Bank pembangunan multilateral ini merilis penilaian komprehensif pertama terhadap sistem pemantauan utang global dan nasional pada hari Rabu, 10 November, dan mengatakan bahwa pihaknya menemukan “kesenjangan besar” dalam kemampuan untuk melacak berapa banyak utang masing-masing negara – dan kepada siapa.

Basis data yang campur aduk saat ini – dengan standar dan definisi yang berbeda-beda – berarti bahwa perkiraan utang dapat turun sebanyak 30% dari produk domestik bruto suatu negara, menurut laporan tersebut, dan mencatat bahwa 40% negara-negara berpenghasilan rendah tidak memiliki data mengenai hal tersebut. utang negara mereka selama lebih dari dua tahun.

Bank Dunia, yang sudah lama mengkritik praktik pemberian pinjaman Tiongkok, kreditor terbesar di dunia, mengatakan pada bulan lalu bahwa beban utang negara-negara berpendapatan rendah akan meningkat 12% hingga mencapai rekor $860 miliar pada tahun 2020, dan menyerukan upaya komprehensif untuk membantu negara-negara tersebut. negara-negara berpendapatan rendah dan menengah mencapai tingkat utang yang lebih berkelanjutan.

Reinhart mengatakan kepada Reuters bahwa jumlah sebenarnya bisa “jauh lebih tinggi” dan mengatakan studi baru ini menyoroti perlunya reformasi untuk memastikan statistik utang yang lebih baik, pengumpulan data yang terkoordinasi dan sistem manajemen utang yang terintegrasi.

Dia mengatakan sifat tidak jelas dari banyak kontrak utang dan kegagalan sektor swasta untuk berpartisipasi dalam inisiatif keringanan utang G20 mengaburkan prospek upaya restrukturisasi utang yang tepat waktu bagi negara-negara berpenghasilan rendah dan menengah.

Bank Dunia memperkirakan 12% negara berpendapatan rendah sudah berada dalam kesulitan utang, dan 44% berada pada risiko tinggi untuk mencapai kondisi tersebut.

Bagian yang lebih besar dari PDB global

Potensi gagal bayar di negara miskin seperti Chad – negara pertama yang melakukan restrukturisasi berdasarkan kerangka umum G20 – tidak akan berdampak pada sistem keuangan global, namun bahkan negara-negara berpendapatan menengah pun menghadapi risiko yang semakin besar, dan hal ini pada akhirnya dapat memengaruhi prospek pertumbuhan global. , dia berkata.

Negara-negara berkembang, termasuk Tiongkok, kini menyumbang 60% dari produk domestik bruto global, dibandingkan dengan kurang dari 40% pada saat krisis utang besar terakhir pada tahun 1980an, yang berarti bahwa krisis utang baru dapat mempunyai dampak yang signifikan terhadap perekonomian global. dia berkata.

“Bersama-sama kalian harus peduli.

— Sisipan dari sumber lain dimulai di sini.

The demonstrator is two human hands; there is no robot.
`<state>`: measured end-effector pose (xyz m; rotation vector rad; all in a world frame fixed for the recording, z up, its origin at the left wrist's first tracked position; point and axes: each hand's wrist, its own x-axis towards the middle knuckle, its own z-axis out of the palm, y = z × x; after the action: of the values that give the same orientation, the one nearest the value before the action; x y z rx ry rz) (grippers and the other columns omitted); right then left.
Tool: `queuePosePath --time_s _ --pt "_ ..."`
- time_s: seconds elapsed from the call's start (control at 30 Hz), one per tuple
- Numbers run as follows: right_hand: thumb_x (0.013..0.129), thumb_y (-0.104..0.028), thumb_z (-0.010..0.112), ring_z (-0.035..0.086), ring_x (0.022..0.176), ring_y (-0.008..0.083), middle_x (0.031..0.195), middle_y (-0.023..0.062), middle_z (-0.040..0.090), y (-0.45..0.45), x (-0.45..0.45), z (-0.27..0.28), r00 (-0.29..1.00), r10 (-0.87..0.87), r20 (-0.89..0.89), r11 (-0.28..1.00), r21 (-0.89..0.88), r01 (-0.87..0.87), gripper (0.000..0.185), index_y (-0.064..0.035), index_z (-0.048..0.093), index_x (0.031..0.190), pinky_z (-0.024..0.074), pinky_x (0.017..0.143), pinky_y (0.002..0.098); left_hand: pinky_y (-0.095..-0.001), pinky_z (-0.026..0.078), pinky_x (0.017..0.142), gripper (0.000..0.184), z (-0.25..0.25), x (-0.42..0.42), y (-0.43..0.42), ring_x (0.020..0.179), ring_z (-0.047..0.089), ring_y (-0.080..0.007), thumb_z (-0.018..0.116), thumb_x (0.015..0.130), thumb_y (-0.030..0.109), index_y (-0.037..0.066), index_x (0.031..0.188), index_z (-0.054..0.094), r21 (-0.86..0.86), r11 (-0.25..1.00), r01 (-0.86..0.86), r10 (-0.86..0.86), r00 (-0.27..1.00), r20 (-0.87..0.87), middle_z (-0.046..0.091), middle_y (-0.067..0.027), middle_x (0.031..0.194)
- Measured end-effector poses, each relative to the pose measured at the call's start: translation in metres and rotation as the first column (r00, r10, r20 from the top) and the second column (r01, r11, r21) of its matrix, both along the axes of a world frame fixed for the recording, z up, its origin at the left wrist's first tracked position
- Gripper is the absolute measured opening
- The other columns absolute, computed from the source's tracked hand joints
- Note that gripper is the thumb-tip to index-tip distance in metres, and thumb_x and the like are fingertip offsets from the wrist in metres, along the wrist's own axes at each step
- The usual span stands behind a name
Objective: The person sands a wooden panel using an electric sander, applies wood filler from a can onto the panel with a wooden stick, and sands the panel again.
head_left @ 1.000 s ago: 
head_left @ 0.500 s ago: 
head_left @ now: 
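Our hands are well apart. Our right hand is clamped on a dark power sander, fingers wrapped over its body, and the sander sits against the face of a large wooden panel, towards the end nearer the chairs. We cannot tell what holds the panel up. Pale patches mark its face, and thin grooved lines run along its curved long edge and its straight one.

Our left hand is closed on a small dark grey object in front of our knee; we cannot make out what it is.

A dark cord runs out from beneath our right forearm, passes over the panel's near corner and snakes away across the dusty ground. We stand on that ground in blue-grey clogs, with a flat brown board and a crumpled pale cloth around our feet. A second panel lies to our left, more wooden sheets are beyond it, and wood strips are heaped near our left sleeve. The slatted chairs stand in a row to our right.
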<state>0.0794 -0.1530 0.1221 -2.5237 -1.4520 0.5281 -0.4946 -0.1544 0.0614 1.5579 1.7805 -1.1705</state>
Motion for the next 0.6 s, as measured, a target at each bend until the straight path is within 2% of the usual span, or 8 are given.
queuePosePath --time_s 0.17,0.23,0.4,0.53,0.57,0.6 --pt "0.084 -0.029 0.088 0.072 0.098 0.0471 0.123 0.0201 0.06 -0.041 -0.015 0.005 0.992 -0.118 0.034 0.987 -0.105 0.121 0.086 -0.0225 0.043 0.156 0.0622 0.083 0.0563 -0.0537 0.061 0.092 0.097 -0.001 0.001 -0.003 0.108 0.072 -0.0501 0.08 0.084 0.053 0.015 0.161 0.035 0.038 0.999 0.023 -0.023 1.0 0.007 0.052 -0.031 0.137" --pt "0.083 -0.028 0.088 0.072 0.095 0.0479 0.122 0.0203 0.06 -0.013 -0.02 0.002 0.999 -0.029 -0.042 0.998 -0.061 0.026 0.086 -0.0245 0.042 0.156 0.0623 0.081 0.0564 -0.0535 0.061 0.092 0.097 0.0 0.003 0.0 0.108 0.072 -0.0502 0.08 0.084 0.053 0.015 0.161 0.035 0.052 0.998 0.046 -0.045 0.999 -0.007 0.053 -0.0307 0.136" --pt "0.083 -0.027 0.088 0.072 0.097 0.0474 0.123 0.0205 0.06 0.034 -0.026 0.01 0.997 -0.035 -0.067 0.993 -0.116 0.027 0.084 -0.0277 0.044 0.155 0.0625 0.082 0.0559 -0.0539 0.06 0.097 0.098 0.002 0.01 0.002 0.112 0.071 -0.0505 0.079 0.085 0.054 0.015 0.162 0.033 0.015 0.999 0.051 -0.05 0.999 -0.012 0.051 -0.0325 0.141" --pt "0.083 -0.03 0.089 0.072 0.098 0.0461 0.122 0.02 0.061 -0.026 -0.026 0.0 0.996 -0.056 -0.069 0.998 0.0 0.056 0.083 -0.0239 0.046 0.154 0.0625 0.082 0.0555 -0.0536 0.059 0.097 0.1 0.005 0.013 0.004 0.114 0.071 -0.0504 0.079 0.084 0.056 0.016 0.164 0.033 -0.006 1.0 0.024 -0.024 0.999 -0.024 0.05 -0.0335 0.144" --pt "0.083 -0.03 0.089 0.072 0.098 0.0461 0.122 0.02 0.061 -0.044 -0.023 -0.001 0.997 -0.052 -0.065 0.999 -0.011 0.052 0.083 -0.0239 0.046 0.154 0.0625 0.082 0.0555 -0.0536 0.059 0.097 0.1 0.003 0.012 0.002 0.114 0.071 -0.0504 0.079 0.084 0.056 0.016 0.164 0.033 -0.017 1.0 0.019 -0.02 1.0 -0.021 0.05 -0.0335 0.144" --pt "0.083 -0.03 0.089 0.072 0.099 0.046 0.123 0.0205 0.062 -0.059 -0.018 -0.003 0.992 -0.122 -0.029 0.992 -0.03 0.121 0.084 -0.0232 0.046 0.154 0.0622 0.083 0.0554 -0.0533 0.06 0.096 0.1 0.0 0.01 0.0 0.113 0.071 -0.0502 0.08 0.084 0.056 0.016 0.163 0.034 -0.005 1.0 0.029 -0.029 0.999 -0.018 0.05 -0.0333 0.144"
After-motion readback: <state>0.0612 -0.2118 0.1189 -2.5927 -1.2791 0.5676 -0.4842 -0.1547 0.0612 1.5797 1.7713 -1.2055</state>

Ini adalah bagian yang lebih substantif dari aktivitas global,” katanya.

Reinhart mengatakan penelitiannya sebelumnya mengenai pinjaman Tiongkok menunjukkan bahwa statistik utang resmi mencakup sekitar setengah dari utang sebenarnya, dan fluktuasi harga komoditas serta dampak pandemi COVID-19 yang berkelanjutan dapat mendorong tingkat utang semakin meningkat.

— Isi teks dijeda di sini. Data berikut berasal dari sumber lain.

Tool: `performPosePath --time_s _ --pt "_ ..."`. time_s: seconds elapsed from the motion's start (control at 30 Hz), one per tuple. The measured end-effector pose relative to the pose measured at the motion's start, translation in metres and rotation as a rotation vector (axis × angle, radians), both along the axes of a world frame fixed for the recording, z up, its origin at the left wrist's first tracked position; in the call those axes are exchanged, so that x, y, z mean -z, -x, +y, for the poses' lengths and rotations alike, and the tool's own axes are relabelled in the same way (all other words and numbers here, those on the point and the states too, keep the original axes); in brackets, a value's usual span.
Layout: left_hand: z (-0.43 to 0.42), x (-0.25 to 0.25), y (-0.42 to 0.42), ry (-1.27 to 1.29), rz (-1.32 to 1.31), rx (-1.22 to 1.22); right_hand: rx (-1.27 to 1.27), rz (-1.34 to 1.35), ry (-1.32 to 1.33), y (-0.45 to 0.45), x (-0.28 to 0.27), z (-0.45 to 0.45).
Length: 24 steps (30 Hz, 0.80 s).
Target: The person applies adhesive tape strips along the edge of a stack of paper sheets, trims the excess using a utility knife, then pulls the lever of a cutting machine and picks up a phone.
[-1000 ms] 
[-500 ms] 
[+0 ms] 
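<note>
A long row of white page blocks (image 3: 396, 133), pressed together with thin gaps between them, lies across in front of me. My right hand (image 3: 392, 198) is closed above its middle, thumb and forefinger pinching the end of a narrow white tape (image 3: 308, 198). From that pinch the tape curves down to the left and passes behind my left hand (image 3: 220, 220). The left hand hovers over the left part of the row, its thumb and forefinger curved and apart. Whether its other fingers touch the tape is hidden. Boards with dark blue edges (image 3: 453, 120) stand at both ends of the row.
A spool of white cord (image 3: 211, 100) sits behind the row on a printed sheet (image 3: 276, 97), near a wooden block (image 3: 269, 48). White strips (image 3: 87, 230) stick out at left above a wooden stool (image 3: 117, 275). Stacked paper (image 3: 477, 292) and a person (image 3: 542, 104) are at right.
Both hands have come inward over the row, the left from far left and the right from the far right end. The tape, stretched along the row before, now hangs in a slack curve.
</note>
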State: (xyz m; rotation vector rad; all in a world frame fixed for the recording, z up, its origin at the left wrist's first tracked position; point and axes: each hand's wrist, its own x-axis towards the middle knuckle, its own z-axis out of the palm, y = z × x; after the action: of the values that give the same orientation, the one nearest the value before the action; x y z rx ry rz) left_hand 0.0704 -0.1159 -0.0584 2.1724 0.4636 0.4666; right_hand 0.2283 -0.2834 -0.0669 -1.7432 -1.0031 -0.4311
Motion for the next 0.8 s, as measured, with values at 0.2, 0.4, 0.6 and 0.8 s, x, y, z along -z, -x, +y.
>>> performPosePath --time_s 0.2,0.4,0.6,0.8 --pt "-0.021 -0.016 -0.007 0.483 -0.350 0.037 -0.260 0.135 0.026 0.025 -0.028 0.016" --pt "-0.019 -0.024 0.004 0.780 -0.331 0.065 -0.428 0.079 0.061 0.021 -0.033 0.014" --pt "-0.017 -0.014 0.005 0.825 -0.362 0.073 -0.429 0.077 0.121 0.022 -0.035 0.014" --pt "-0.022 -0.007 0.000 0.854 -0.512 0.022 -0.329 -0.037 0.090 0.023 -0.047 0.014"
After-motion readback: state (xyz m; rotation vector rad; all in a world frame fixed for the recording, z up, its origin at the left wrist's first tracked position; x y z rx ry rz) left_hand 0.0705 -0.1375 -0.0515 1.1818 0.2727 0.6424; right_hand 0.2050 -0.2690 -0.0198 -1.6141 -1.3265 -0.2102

Kemungkinan kenaikan suku bunga di negara-negara kaya dapat memperburuk tantangan bagi negara-negara berkembang, katanya, karena mereka dapat menyedot investasi dan meningkatkan biaya pinjaman yang sudah tinggi.

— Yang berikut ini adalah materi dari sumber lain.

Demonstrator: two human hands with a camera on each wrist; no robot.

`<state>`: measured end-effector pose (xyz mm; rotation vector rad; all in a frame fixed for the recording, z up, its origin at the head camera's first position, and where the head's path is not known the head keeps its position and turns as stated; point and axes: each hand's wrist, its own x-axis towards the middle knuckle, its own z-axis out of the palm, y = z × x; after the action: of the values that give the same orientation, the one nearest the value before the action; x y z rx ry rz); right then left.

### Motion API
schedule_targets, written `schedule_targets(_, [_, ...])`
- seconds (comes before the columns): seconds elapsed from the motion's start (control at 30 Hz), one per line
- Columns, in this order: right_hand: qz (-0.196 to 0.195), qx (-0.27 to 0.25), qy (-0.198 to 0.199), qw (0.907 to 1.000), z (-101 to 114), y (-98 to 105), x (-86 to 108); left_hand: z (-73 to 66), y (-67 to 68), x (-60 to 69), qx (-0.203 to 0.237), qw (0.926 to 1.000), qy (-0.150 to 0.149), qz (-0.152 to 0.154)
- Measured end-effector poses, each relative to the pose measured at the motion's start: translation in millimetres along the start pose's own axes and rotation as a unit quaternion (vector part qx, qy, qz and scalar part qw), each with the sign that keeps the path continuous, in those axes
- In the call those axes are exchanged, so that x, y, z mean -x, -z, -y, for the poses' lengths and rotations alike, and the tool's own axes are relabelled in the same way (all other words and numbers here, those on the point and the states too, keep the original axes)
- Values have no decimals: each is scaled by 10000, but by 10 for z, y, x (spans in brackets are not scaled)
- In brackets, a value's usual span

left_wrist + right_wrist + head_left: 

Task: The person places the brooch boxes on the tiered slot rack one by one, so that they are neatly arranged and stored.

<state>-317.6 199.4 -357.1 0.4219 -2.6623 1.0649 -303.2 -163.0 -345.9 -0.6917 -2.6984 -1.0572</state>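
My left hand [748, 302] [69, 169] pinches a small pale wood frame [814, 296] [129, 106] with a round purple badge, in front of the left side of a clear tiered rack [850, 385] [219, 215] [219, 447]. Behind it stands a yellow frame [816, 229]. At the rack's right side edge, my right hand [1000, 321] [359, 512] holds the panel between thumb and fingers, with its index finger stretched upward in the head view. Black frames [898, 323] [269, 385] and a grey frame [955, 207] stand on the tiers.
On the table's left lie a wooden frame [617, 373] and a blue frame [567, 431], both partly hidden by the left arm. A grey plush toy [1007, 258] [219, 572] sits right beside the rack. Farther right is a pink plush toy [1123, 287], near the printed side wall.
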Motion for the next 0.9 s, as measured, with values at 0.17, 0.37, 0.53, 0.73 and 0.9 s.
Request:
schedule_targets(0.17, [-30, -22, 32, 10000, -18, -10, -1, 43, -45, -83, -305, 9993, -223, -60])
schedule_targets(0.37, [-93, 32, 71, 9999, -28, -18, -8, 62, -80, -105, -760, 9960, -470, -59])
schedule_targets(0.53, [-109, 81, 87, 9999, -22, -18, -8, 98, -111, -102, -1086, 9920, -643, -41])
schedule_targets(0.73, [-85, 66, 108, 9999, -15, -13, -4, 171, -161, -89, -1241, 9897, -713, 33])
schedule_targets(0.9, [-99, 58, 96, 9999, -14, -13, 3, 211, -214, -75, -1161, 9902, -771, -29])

Pembayaran utang, yang terkait dengan ekspor, meningkat dua kali lipat menjadi lebih dari 20% pada tahun 2020, katanya, mencerminkan meningkatnya dampak yang ditimbulkan oleh pinjaman yang lebih besar terhadap negara-negara termiskin.

Dia mengatakan 54% dari lebih dari 70 negara yang disurvei oleh Bank Dunia tidak memiliki rekening fiskal konsolidasi yang memberikan “gambaran besar yang koheren” mengenai utang bank sentral dan perusahaan milik negara, yang merupakan faktor lain yang mengaburkan tingkat utang sebenarnya.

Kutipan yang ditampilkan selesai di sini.